Record by record, give the entire listing again exactly.

RECORD SET:
......
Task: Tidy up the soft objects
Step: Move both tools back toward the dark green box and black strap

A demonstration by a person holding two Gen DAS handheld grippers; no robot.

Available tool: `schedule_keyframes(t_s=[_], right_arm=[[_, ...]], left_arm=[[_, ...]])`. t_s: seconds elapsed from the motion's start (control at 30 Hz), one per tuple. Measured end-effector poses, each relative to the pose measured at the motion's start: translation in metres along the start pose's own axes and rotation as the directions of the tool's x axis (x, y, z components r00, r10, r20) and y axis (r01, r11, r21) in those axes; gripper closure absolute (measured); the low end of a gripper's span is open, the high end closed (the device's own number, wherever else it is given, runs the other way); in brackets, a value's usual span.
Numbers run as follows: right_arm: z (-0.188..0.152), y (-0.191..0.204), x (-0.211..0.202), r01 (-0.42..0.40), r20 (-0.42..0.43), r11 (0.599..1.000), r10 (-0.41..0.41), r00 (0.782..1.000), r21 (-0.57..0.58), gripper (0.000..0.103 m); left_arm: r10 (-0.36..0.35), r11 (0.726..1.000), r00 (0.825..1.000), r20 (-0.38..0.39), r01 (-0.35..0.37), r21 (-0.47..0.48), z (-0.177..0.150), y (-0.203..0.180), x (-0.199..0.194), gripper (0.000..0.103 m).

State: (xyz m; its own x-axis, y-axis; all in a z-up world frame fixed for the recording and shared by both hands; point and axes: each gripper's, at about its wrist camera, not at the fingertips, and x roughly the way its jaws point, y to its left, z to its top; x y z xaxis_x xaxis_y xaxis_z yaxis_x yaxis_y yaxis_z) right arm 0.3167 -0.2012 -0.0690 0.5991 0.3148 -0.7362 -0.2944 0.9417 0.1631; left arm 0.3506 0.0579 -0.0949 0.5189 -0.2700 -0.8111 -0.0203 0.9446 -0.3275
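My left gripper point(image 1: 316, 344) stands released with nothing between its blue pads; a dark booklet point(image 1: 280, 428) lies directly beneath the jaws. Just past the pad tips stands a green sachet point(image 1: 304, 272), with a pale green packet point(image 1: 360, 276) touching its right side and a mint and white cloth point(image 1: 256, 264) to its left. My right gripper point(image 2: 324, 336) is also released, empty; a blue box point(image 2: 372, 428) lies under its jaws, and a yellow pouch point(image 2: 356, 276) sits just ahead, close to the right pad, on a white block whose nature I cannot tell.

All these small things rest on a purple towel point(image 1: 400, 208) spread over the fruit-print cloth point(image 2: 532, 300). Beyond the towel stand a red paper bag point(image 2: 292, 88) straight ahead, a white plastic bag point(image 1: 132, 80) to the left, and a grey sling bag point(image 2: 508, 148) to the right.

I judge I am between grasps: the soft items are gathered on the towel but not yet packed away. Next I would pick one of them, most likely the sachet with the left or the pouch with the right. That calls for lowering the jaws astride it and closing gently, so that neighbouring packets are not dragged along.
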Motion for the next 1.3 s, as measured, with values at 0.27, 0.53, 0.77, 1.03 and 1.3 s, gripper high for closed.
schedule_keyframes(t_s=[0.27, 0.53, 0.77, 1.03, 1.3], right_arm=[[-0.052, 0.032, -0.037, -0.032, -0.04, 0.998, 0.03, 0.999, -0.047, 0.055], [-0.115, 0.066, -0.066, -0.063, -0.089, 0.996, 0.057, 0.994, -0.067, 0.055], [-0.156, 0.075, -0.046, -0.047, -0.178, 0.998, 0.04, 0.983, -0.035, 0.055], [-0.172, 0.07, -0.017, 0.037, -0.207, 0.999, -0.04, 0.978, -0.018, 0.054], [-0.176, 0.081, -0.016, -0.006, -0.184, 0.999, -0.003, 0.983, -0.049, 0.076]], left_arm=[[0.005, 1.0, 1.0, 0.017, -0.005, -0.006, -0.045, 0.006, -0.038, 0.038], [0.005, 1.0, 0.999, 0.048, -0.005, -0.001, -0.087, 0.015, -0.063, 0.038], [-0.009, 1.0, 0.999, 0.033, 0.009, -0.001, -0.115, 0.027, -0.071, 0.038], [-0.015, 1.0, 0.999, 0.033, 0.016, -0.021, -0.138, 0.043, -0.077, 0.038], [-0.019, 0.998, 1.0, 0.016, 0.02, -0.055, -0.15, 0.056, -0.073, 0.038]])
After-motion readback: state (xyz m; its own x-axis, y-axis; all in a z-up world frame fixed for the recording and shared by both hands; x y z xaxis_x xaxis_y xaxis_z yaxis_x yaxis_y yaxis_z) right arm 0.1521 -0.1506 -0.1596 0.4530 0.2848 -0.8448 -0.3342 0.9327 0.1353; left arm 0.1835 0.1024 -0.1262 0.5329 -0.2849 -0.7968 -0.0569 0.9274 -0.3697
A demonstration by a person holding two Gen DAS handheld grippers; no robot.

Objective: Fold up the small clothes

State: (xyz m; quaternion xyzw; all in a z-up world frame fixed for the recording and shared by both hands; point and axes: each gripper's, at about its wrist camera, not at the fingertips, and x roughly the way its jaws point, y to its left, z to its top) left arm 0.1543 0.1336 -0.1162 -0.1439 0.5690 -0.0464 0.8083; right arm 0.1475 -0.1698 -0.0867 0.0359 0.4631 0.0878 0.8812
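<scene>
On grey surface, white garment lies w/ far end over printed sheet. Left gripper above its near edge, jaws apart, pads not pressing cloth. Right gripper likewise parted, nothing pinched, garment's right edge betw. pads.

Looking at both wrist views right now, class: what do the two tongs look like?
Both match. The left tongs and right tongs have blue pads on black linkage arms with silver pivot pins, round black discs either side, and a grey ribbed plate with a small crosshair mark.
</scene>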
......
RESULT BELOW:
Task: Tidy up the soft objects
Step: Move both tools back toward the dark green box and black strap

A demonstration by a person holding two Gen DAS handheld grippers; no robot.

Available tool: `schedule_keyframes(t_s=[_], right_arm=[[_, ...]], left_arm=[[_, ...]])`. t_s: seconds elapsed from the motion's start (control at 30 Hz), one per tuple. Measured end-effector poses, each relative to the pose measured at the motion's start: translation in metres along the start pose's own axes and rotation as the directions of the tool's x axis (x, y, z components r00, r10, r20) and y axis (r01, r11, r21) in those axes; gripper closure absolute (measured); the low end of a gripper's span is open, the high end closed (the device's own number, wherever else it is given, runs the other way); in brackets, a value's usual span.
Numbers run as follows: right_arm: z (-0.188..0.152), y (-0.191..0.204), x (-0.211..0.202), r01 (-0.42..0.40), r20 (-0.42..0.43), r11 (0.599..1.000), r10 (-0.41..0.41), r00 (0.782..1.000), r21 (-0.57..0.58), gripper (0.000..0.103 m); left_arm: r10 (-0.36..0.35), r11 (0.726..1.000), r00 (0.825..1.000), r20 (-0.38..0.39), r01 (-0.35..0.37), r21 (-0.47..0.48), z (-0.177..0.150), y (-0.203..0.180), x (-0.199..0.194), gripper (0.000..0.103 m).

State: (xyz m; its own x-axis, y-axis; all in a z-up world frame fixed for the recording and shared by both hands; point and axes: each gripper's, at about its wrist camera, not at the fingertips, and x roughly the way its jaws point, y to its left, z to its top; x y z xaxis_x xaxis_y xaxis_z yaxis_x yaxis_y yaxis_z) right arm 0.3167 -0.2012 -0.0690 0.5991 0.3148 -0.7362 -0.2944 0.9417 0.1631; left arm 0.3506 0.0579 -0.0949 0.5189 -0.2700 -0.8111 -0.0203 0.9446 -0.3275
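My left gripper point(image 1: 316, 344) stands released with nothing between its blue pads; a dark booklet point(image 1: 280, 428) lies directly beneath the jaws. Just past the pad tips stands a green sachet point(image 1: 304, 272), with a pale green packet point(image 1: 360, 276) touching its right side and a mint and white cloth point(image 1: 256, 264) to its left. My right gripper point(image 2: 324, 336) is also released, empty; a blue box point(image 2: 372, 428) lies under its jaws, and a yellow pouch point(image 2: 356, 276) sits just ahead, close to the right pad, on a white block whose nature I cannot tell.

All these small things rest on a purple towel point(image 1: 400, 208) spread over the fruit-print cloth point(image 2: 532, 300). Beyond the towel stand a red paper bag point(image 2: 292, 88) straight ahead, a white plastic bag point(image 1: 132, 80) to the left, and a grey sling bag point(image 2: 508, 148) to the right.

I judge I am between grasps: the soft items are gathered on the towel but not yet packed away. Next I would pick one of them, most likely the sachet with the left or the pouch with the right. That calls for lowering the jaws astride it and closing gently, so that neighbouring packets are not dragged along.
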Motion for the next 1.3 s, as measured, with values at 0.27, 0.53, 0.77, 1.03 and 1.3 s, gripper high for closed.
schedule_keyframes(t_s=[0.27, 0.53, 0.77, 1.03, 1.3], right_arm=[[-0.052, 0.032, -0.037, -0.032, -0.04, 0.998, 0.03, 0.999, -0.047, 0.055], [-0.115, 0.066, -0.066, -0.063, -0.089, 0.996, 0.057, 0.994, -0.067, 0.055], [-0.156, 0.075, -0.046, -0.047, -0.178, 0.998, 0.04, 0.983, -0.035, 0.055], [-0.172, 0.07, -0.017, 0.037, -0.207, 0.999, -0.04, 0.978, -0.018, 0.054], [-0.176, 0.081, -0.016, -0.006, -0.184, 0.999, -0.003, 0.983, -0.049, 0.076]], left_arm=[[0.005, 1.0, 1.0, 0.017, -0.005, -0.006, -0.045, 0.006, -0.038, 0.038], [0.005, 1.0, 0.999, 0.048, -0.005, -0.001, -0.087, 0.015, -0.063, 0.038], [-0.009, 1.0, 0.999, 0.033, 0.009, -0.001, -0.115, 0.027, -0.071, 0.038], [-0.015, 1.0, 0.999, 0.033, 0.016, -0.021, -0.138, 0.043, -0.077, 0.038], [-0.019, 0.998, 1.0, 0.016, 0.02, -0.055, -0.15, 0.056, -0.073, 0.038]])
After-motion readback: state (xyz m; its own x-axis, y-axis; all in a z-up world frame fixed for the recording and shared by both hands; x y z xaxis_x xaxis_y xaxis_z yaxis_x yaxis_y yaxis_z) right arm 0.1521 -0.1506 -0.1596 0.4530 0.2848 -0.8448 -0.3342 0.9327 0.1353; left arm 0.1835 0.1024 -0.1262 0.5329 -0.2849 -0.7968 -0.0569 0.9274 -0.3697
A demonstration by a person holding two Gen DAS handheld grippers; no robot.

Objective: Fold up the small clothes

State: (xyz m; quaternion xyzw; all in a z-up world frame fixed for the recording and shared by both hands; point and axes: each gripper's, at about its wrist camera, not at the fingertips, and x roughly the way its jaws point, y to its left, z to its top) left arm 0.1543 0.1336 -0.1162 -0.1439 0.5690 -0.0464 0.8083; right arm 0.1475 -0.1698 -0.0867 0.0359 0.4631 0.0878 0.8812
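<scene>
On grey surface, white garment lies w/ far end over printed sheet. Left gripper above its near edge, jaws apart, pads not pressing cloth. Right gripper likewise parted, nothing pinched, garment's right edge betw. pads.

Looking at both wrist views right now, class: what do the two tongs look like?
Both match. The left tongs and right tongs have blue pads on black linkage arms with silver pivot pins, round black discs either side, and a grey ribbed plate with a small crosshair mark.
</scene>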

No further output is expected.